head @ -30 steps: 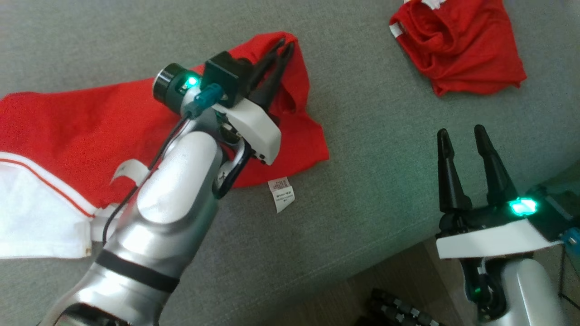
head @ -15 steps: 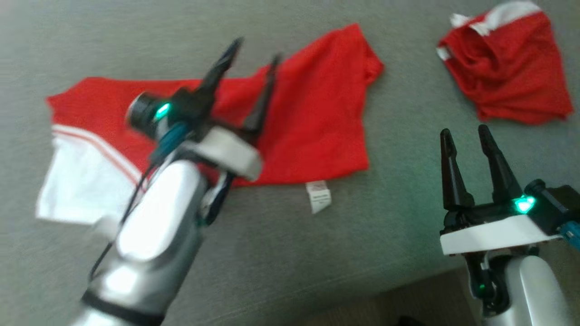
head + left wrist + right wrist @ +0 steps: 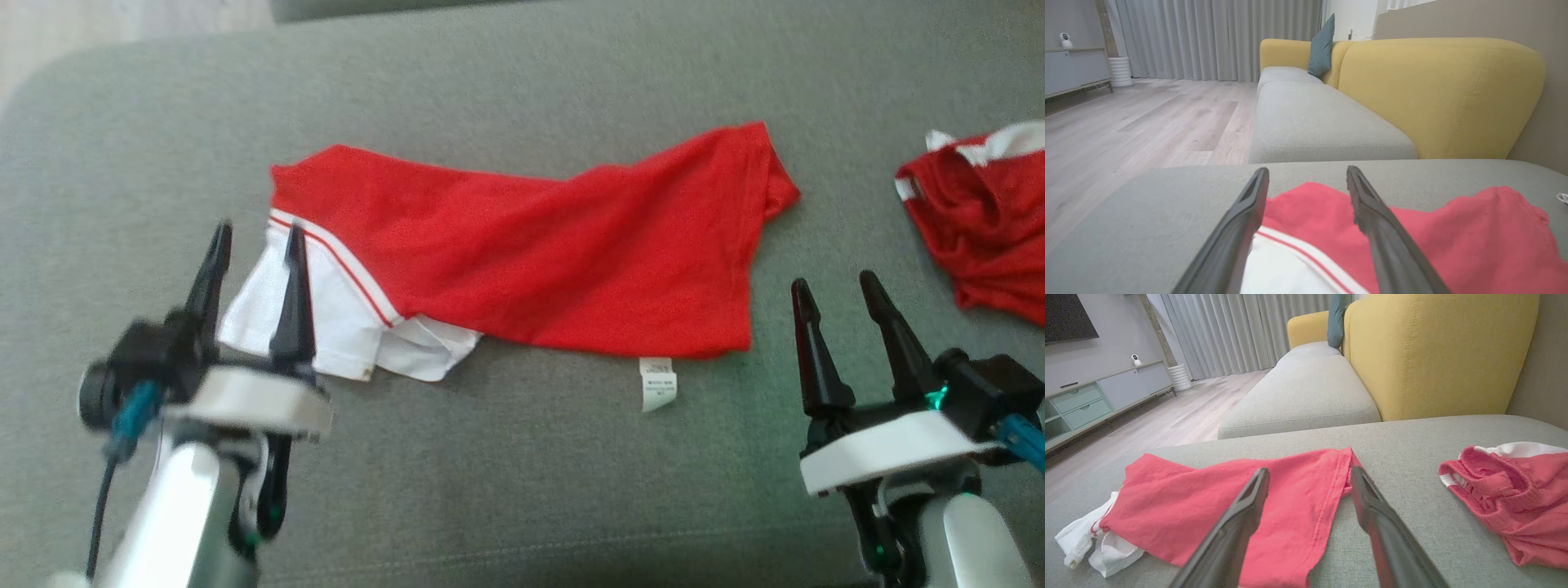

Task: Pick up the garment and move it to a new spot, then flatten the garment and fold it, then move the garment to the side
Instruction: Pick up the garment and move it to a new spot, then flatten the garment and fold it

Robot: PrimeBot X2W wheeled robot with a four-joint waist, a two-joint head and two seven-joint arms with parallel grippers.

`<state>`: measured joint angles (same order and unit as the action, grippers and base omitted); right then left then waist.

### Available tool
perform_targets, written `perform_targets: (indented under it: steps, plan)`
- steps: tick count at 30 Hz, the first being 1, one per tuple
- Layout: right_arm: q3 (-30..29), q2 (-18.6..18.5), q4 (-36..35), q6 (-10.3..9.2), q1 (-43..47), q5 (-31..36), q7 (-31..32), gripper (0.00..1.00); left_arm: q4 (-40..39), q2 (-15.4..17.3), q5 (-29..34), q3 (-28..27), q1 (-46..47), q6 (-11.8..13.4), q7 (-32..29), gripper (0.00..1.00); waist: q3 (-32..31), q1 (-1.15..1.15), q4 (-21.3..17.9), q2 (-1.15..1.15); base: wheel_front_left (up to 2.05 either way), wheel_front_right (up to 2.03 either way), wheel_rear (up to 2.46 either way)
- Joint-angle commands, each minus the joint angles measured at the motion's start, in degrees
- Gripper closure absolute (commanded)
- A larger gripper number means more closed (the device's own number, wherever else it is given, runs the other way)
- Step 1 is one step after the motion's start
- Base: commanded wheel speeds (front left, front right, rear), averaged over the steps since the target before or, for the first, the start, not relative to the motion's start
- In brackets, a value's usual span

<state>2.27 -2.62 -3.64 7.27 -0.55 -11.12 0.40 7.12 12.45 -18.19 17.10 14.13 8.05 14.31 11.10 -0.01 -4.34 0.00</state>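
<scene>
One garment point(image 3: 531, 245), red with a white part at its left end, lies spread across the middle of the grey seat point(image 3: 522, 490), long from left to right. The red cloth is mostly flat with some soft folds, and its right end is a little bunched. The white part has a thin red stripe, and its near edge is crumpled. A small white label point(image 3: 658, 384) sticks out from the near edge of the red cloth and lies on the seat.

The left gripper point(image 3: 258, 231) is at the near left, its two fingers spread apart and holding nothing. In the head view its tips stand over the left edge of the white part; I cannot tell whether they touch the cloth. In the left wrist view the white part and the red cloth show between the fingers.

The right gripper point(image 3: 833, 283) is at the near right, its fingers also apart and empty. It is over bare seat, near the garment's right end and not touching it.

A second garment point(image 3: 980, 237), red with white trim, lies crumpled at the right of the seat, well apart from the first. Beyond the seat are a yellow backrest point(image 3: 1437, 94), a teal pillow point(image 3: 1321, 45), a wooden floor point(image 3: 1147, 122) and grey curtains point(image 3: 1208, 36).
</scene>
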Motion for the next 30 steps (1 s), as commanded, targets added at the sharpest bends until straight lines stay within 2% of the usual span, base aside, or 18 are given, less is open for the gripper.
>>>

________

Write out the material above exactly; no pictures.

head @ -30 steps: 
head @ -15 steps: 
head + left wrist + right wrist @ +0 steps: 

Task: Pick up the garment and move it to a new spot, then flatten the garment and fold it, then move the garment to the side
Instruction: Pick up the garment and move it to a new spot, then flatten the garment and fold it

Robot: PrimeBot X2W wheeled robot with a four-joint waist, a two-joint head and two seven-joint arms with parallel grippers.

`<state>`: measured joint angles (same order and unit as the action, grippers and base omitted); right then left then waist.

### Available tool
perform_targets, written `perform_targets: (indented under it: steps, plan)`
- steps: tick count at 30 Hz, the first being 1, one per tuple
- Layout: right_arm: q3 (-30..29), q2 (-18.6..18.5), q4 (-36..35), q6 (-10.3..9.2), q1 (-43..47), q5 (-31..36), q7 (-31..32), gripper (0.00..1.00); left_arm: q4 (-40..39), q2 (-15.4..17.3), q5 (-29..34), q3 (-28..27), q1 (-46..47), q6 (-11.8..13.4), q7 (-32..29), gripper (0.00..1.00); waist: q3 (-32..31), q1 (-1.15..1.15), q4 (-21.3..17.9), q2 (-1.15..1.15); base: wheel_front_left (up to 2.05 either way), wheel_front_right (up to 2.03 either way), wheel_rear (up to 2.46 either way)
- Joint-angle commands, each minus the joint angles measured at the motion's start, in degrees
- Gripper closure absolute (commanded)
- A larger gripper number means more closed (the device's own number, wherever else it is given, runs the other way)
- Step 1 is one step after the motion's start
- Base: commanded wheel speeds (front left, front right, rear), averaged over the steps since the target before or, for the first, the start, not relative to the motion's start
- In brackets, a value's usual span

<state>2.27 -2.62 -3.64 7.27 -0.55 -11.12 0.40 7.12 12.45 -18.19 17.10 14.13 8.05 14.31 11.10 -0.01 -4.34 0.00</state>
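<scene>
One garment point(image 3: 531, 245), red with a white part at its left end, lies spread across the middle of the grey seat point(image 3: 522, 490), long from left to right. The red cloth is mostly flat with some soft folds, and its right end is a little bunched. The white part has a thin red stripe, and its near edge is crumpled. A small white label point(image 3: 658, 384) sticks out from the near edge of the red cloth and lies on the seat.

The left gripper point(image 3: 258, 231) is at the near left, its two fingers spread apart and holding nothing. In the head view its tips stand over the left edge of the white part; I cannot tell whether they touch the cloth. In the left wrist view the white part and the red cloth show between the fingers.

The right gripper point(image 3: 833, 283) is at the near right, its fingers also apart and empty. It is over bare seat, near the garment's right end and not touching it.

A second garment point(image 3: 980, 237), red with white trim, lies crumpled at the right of the seat, well apart from the first. Beyond the seat are a yellow backrest point(image 3: 1437, 94), a teal pillow point(image 3: 1321, 45), a wooden floor point(image 3: 1147, 122) and grey curtains point(image 3: 1208, 36).
</scene>
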Motion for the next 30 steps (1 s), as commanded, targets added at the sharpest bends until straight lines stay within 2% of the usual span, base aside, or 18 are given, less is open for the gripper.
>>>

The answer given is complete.